__EXERCISE REQUIREMENTS__
Take the listing below and print exactly the lines starting at the line containing "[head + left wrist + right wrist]" and ending at the line containing "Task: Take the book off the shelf", both ends included, and no others.

────────

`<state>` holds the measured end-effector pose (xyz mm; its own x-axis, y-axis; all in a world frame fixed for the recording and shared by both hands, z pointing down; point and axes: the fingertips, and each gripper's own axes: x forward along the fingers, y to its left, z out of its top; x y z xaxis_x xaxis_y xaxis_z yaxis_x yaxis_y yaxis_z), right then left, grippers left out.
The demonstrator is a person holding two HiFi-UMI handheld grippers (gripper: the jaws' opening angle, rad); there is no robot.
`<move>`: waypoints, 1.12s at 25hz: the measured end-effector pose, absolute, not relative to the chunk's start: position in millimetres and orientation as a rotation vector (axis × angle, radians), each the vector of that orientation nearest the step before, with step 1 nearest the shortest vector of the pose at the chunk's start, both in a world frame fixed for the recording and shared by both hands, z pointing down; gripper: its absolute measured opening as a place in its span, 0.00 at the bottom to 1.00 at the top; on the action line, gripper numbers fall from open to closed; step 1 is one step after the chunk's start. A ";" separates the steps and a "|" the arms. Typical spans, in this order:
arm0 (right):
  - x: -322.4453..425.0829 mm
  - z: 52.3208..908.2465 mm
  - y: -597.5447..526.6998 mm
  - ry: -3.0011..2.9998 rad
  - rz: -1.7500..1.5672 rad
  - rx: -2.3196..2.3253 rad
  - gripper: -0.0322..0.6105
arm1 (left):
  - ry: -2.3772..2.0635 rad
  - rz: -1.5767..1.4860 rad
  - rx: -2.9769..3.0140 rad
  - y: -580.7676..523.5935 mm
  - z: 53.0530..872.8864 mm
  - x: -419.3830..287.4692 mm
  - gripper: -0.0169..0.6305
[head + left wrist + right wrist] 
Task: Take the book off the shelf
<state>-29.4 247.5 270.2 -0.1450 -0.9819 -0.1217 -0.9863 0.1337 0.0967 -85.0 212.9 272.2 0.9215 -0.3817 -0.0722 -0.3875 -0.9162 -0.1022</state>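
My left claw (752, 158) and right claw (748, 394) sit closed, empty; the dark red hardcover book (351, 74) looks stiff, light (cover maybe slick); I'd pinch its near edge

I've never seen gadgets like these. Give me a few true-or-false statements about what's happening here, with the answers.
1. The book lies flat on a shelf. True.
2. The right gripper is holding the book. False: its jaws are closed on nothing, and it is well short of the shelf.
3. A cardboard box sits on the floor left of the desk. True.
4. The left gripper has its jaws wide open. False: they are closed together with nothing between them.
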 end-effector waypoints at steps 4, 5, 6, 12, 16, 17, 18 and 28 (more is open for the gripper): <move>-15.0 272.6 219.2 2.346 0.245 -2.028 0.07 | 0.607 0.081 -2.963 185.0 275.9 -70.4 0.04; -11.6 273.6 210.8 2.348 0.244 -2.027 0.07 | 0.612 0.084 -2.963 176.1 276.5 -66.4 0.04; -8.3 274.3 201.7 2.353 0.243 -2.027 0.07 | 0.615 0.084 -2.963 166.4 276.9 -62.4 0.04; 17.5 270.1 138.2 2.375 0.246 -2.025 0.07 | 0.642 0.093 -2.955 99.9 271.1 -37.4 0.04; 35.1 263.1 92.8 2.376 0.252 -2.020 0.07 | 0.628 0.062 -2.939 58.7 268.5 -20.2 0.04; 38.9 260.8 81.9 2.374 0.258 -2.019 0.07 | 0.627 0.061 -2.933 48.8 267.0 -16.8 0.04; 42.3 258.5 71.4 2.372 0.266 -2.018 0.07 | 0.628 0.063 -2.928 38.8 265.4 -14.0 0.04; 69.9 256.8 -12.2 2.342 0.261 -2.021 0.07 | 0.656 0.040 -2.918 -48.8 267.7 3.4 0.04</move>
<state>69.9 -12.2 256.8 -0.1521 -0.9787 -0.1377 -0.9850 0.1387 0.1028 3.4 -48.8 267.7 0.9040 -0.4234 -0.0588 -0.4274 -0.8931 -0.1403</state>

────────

__ANSWER FOR THE TASK__
[head + left wrist + right wrist] 
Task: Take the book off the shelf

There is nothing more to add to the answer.